(Exercise) From the first line to the last, restate the material word for word; pictures stay out.

▼

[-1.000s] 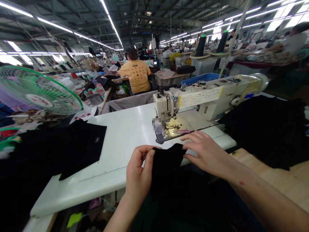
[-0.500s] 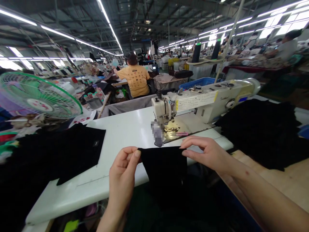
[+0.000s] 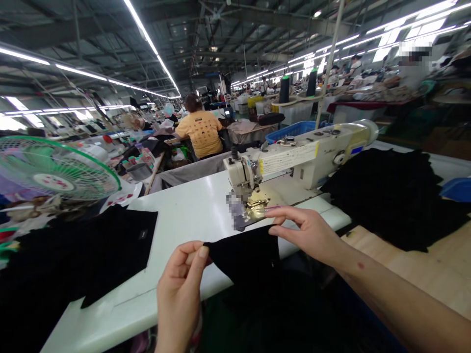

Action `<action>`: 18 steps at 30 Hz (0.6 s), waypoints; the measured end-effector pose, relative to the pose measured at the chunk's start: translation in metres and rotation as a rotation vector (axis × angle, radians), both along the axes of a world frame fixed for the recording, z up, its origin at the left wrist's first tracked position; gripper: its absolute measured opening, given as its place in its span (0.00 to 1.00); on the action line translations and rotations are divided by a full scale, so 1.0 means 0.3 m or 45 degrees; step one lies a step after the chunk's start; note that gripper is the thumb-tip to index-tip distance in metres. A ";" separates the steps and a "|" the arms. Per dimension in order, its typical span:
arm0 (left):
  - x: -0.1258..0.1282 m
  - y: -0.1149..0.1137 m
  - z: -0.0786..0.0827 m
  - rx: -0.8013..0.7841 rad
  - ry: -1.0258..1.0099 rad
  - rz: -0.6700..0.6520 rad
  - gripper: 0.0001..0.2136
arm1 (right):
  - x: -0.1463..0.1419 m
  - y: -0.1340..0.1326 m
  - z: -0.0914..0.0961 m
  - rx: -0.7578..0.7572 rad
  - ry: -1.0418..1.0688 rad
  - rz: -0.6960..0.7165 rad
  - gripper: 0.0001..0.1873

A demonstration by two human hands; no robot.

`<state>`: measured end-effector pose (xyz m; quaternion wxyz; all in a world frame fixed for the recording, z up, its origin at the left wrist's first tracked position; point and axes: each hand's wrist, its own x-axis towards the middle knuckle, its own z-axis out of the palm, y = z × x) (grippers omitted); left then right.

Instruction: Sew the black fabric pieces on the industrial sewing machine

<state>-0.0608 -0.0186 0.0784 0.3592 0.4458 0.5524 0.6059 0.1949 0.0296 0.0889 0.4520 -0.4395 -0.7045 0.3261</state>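
Observation:
A piece of black fabric (image 3: 250,252) hangs over the front edge of the white sewing table (image 3: 184,211), its top edge stretched between my hands. My left hand (image 3: 182,279) pinches its left corner between thumb and forefinger. At the right corner, my right hand (image 3: 301,228) has thumb and fingertips closed on the edge, other fingers loosely bent. Just beyond the fabric stands a sewing machine (image 3: 279,164), its needle area near my right fingertips. A pink-handled tool (image 3: 274,208) lies on the machine bed, partly hidden by that hand.
More black fabric (image 3: 110,250) lies on the table's left side, and a black pile (image 3: 382,196) is at right. A green-rimmed fan (image 3: 55,171) stands at left. Past the table sit a person in a yellow shirt (image 3: 202,132) and a blue basket (image 3: 294,130).
My left hand has moved left and lower, so the fabric's top edge now slants up to the right. My right hand has shifted slightly left, closer to the machine's needle area. The view has turned slightly.

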 end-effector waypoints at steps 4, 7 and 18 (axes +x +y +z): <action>-0.009 -0.003 -0.005 0.014 0.036 0.047 0.17 | -0.003 0.005 0.010 0.007 -0.070 0.019 0.05; -0.023 0.015 0.006 -0.001 0.181 0.055 0.15 | -0.006 0.013 0.029 -0.043 -0.130 0.057 0.04; 0.119 0.141 0.120 0.217 1.204 -0.664 0.08 | -0.081 0.066 0.023 0.547 -0.525 0.305 0.05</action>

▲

(Solution to this task)
[-1.000s] 
[-0.500s] 
[+0.000s] 

Action `<action>`: 18 steps at 30 Hz (0.6 s), waypoints; the measured end-effector pose, relative to the pose measured at the chunk's start: translation in metres and rotation as a rotation vector (axis × angle, radians), both along the axes of a world frame fixed for the recording, z up, its origin at the left wrist's first tracked position; gripper: its absolute measured opening, given as its place in its span (0.00 to 1.00); on the action line translations and rotations are divided by a full scale, so 1.0 means 0.3 m or 45 degrees; step one lies a step after the chunk's start; note that gripper is the thumb-tip to index-tip distance in metres. A ";" separates the steps and a "|" the arms. Per dimension in order, its typical span:
arm0 (left):
  - x: -0.1258..0.1282 m
  - y: -0.1149..0.1137 m
  - z: -0.0786..0.0827 m
  - rx: -0.8013..0.7841 rad
  - ry: -1.0258..1.0099 rad
  - rz: -0.6700..0.6520 rad
  - gripper: 0.0001..0.2136
arm1 (right):
  - x: -0.1463..0.1419 m
  - y: -0.1340..0.1326 m
  - z: -0.0914..0.0961 m
  - rx: -0.7578..0.7572 rad
  - ry: -1.0418..1.0688 rad
  - rz: -0.6960..0.7165 rad
  - gripper: 0.0001..0.1873

A demonstration by two human hands; no robot.

`<state>`: measured end-effector pose (xyz m; quaternion wxyz; all in a world frame fixed for the recording, z up, its origin at the left wrist's first tracked position; point and axes: each hand's wrist, its own x-axis towards the middle knuckle, its own z-axis out of the palm, y = z × x) (grippers omitted); left then right.

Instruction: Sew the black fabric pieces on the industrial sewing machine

<state>-0.0608 -0.0186 0.0784 0.3592 0.4458 0.5524 0.6059 0.1949 0.0296 0.0889 0.4520 -0.4395 -0.7045 0.3261</state>
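Observation:
A piece of black fabric (image 3: 250,252) hangs over the front edge of the white sewing table (image 3: 184,211), its top edge stretched between my hands. My left hand (image 3: 182,279) pinches its left corner between thumb and forefinger. At the right corner, my right hand (image 3: 301,228) has thumb and fingertips closed on the edge, other fingers loosely bent. Just beyond the fabric stands a sewing machine (image 3: 279,164), its needle area near my right fingertips. A pink-handled tool (image 3: 274,208) lies on the machine bed, partly hidden by that hand.
More black fabric (image 3: 110,250) lies on the table's left side, and a black pile (image 3: 382,196) is at right. A green-rimmed fan (image 3: 55,171) stands at left. Past the table sit a person in a yellow shirt (image 3: 202,132) and a blue basket (image 3: 294,130).
My left hand has moved left and lower, so the fabric's top edge now slants up to the right. My right hand has shifted slightly left, closer to the machine's needle area. The view has turned slightly.
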
 end-effector waypoints at steps 4, 7 and 18 (axes +x +y +z): <action>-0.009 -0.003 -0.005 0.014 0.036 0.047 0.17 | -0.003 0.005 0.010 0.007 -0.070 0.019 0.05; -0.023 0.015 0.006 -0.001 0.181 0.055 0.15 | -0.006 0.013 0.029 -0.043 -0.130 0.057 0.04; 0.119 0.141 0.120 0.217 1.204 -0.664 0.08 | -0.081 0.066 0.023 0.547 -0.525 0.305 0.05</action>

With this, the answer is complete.